» Your objective: Repeat the data exactly, so that every line matches the original.

[Stored items]
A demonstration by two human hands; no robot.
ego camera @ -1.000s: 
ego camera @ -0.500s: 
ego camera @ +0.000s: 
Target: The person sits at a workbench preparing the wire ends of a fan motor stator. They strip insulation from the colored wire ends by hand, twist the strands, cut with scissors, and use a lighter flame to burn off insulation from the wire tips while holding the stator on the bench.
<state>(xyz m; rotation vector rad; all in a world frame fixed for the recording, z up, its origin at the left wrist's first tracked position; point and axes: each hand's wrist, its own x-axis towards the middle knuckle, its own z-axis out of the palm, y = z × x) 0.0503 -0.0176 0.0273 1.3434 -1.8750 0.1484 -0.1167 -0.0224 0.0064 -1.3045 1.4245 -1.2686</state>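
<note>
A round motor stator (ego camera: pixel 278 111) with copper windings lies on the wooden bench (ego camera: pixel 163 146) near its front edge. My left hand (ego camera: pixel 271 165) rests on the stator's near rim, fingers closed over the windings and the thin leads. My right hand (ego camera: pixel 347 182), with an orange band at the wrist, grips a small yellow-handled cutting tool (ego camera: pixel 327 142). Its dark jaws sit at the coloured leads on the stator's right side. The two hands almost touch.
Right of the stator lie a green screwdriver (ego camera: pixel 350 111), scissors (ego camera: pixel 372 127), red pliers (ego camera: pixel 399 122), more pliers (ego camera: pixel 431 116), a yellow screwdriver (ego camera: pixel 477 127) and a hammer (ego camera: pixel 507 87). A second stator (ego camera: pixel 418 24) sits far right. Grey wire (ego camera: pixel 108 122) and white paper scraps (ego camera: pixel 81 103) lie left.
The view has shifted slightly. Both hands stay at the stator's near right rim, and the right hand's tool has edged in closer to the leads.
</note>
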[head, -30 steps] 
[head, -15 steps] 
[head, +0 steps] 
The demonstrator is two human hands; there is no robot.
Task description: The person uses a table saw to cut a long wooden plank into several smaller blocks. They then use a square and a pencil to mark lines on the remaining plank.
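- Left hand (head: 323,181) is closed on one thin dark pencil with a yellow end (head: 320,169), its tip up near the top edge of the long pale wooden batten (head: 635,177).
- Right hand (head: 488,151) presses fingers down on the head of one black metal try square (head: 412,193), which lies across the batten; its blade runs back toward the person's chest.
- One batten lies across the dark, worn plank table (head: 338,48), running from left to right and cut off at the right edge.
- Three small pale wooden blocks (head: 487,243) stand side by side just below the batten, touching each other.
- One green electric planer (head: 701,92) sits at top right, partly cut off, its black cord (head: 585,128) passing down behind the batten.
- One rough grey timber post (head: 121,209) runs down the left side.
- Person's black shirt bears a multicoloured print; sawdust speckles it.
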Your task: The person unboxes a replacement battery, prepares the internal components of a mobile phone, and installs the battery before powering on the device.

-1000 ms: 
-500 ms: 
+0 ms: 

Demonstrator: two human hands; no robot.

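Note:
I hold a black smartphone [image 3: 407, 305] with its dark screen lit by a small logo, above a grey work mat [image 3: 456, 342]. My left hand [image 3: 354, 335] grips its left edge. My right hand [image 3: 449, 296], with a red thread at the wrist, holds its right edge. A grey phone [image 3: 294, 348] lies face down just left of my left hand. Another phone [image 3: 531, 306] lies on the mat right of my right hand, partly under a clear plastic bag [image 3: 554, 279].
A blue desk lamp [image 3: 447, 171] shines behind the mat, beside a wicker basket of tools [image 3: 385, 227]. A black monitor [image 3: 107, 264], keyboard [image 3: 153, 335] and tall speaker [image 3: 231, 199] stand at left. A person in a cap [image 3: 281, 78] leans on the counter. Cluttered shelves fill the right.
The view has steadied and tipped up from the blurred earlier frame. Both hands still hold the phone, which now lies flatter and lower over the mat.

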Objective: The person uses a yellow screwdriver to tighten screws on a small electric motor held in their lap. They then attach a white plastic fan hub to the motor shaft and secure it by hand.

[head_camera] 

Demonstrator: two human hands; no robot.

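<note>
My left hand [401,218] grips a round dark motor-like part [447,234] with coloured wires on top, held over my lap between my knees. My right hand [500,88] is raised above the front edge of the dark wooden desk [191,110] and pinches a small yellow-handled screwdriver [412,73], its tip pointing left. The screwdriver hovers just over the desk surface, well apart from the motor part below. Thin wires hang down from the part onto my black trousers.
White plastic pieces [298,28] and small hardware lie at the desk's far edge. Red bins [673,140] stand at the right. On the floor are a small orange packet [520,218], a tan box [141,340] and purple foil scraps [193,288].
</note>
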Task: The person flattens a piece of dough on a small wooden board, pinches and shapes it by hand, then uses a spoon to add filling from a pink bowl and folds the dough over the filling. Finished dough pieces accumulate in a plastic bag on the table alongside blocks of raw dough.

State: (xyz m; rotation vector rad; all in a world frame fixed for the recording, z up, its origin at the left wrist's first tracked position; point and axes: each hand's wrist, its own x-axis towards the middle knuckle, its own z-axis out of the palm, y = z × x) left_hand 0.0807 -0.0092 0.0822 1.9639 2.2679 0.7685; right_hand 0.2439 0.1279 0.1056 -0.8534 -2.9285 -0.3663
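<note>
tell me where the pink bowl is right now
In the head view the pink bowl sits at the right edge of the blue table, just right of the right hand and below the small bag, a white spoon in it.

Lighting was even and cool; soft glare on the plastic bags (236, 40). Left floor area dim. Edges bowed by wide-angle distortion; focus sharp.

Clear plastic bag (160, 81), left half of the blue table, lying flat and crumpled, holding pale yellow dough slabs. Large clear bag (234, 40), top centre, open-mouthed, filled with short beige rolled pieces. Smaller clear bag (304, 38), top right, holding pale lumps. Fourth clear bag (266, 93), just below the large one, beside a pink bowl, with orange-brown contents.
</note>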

» Solved exercise:
A demonstration by two human hands; no robot.
ego camera @ -1.000s: 
ego camera @ -0.500s: 
ego camera @ +0.000s: 
Target: The person sits at a workbench preparing the wire ends of a fan motor stator. They strip insulation from the colored wire ends by hand, twist the strands, cut with scissors, and use a lighter flame to burn off insulation from the wire tips while holding the stator on the bench.
<state>(xyz m; rotation vector rad; all in a world frame fixed for the recording, z up, its origin at the left wrist's first tracked position; point and axes: each hand's wrist, its own x-axis towards the middle knuckle, its own z-axis out of the palm, y = z × x) 0.0503 -0.0176 0.0273 1.3434 -1.8750 0.1484 -0.1167 -0.0224 0.0064 -1.3045 1.4245 -1.2686</state>
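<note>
A round motor stator (ego camera: pixel 278 111) with copper windings lies on the wooden bench (ego camera: pixel 163 146) near its front edge. My left hand (ego camera: pixel 271 165) rests on the stator's near rim, fingers closed over the windings and the thin leads. My right hand (ego camera: pixel 347 182), with an orange band at the wrist, grips a small yellow-handled cutting tool (ego camera: pixel 327 142). Its dark jaws sit at the coloured leads on the stator's right side. The two hands almost touch.
Right of the stator lie a green screwdriver (ego camera: pixel 350 111), scissors (ego camera: pixel 372 127), red pliers (ego camera: pixel 399 122), more pliers (ego camera: pixel 431 116), a yellow screwdriver (ego camera: pixel 477 127) and a hammer (ego camera: pixel 507 87). A second stator (ego camera: pixel 418 24) sits far right. Grey wire (ego camera: pixel 108 122) and white paper scraps (ego camera: pixel 81 103) lie left.
The view has shifted slightly. Both hands stay at the stator's near right rim, and the right hand's tool has edged in closer to the leads.
</note>
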[head, -30 steps] 
[head, -15 steps] 
[head, +0 steps] 
The demonstrator is two human hands; there is no robot.
Task description: The person uses a table saw to cut a long wooden plank into several smaller blocks. They then use a square and a pencil to mark lines on the remaining plank.
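- Left hand (head: 323,181) is closed on one thin dark pencil with a yellow end (head: 320,169), its tip up near the top edge of the long pale wooden batten (head: 635,177).
- Right hand (head: 488,151) presses fingers down on the head of one black metal try square (head: 412,193), which lies across the batten; its blade runs back toward the person's chest.
- One batten lies across the dark, worn plank table (head: 338,48), running from left to right and cut off at the right edge.
- Three small pale wooden blocks (head: 487,243) stand side by side just below the batten, touching each other.
- One green electric planer (head: 701,92) sits at top right, partly cut off, its black cord (head: 585,128) passing down behind the batten.
- One rough grey timber post (head: 121,209) runs down the left side.
- Person's black shirt bears a multicoloured print; sawdust speckles it.
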Your task: The person unboxes a replacement battery, prepares the internal components of a mobile phone, and installs the battery before powering on the device.

-1000 ms: 
-500 ms: 
+0 ms: 

Demonstrator: two human hands; no robot.

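Note:
I hold a black smartphone [image 3: 407, 305] with its dark screen lit by a small logo, above a grey work mat [image 3: 456, 342]. My left hand [image 3: 354, 335] grips its left edge. My right hand [image 3: 449, 296], with a red thread at the wrist, holds its right edge. A grey phone [image 3: 294, 348] lies face down just left of my left hand. Another phone [image 3: 531, 306] lies on the mat right of my right hand, partly under a clear plastic bag [image 3: 554, 279].
A blue desk lamp [image 3: 447, 171] shines behind the mat, beside a wicker basket of tools [image 3: 385, 227]. A black monitor [image 3: 107, 264], keyboard [image 3: 153, 335] and tall speaker [image 3: 231, 199] stand at left. A person in a cap [image 3: 281, 78] leans on the counter. Cluttered shelves fill the right.
The view has steadied and tipped up from the blurred earlier frame. Both hands still hold the phone, which now lies flatter and lower over the mat.
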
Objective: The person uses a yellow screwdriver to tighten screws on a small electric motor held in their lap. They then attach a white plastic fan hub to the motor shaft and secure it by hand.

[head_camera] 

Demonstrator: two human hands; no robot.

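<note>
My left hand [401,218] grips a round dark motor-like part [447,234] with coloured wires on top, held over my lap between my knees. My right hand [500,88] is raised above the front edge of the dark wooden desk [191,110] and pinches a small yellow-handled screwdriver [412,73], its tip pointing left. The screwdriver hovers just over the desk surface, well apart from the motor part below. Thin wires hang down from the part onto my black trousers.
White plastic pieces [298,28] and small hardware lie at the desk's far edge. Red bins [673,140] stand at the right. On the floor are a small orange packet [520,218], a tan box [141,340] and purple foil scraps [193,288].
</note>
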Task: The person flattens a piece of dough on a small wooden board, pinches and shapes it by hand, then uses a spoon to add filling from a pink bowl and folds the dough over the filling. Finished dough pieces accumulate in a plastic bag on the table alongside blocks of raw dough.

State: (xyz m; rotation vector rad; all in a world frame fixed for the recording, z up, its origin at the left wrist's first tracked position; point and axes: each hand's wrist, its own x-axis towards the middle knuckle, its own z-axis out of the palm, y = z × x) left_hand 0.0807 -0.0092 0.0822 1.9639 2.2679 0.7685; right_hand 0.2439 0.1279 0.1056 -0.8534 -2.9285 -0.3663
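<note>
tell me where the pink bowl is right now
In the head view the pink bowl sits at the right edge of the blue table, just right of the right hand and below the small bag, a white spoon in it.

Lighting was even and cool; soft glare on the plastic bags (236, 40). Left floor area dim. Edges bowed by wide-angle distortion; focus sharp.

Clear plastic bag (160, 81), left half of the blue table, lying flat and crumpled, holding pale yellow dough slabs. Large clear bag (234, 40), top centre, open-mouthed, filled with short beige rolled pieces. Smaller clear bag (304, 38), top right, holding pale lumps. Fourth clear bag (266, 93), just below the large one, beside a pink bowl, with orange-brown contents.
</note>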

The reply to this exercise is complete.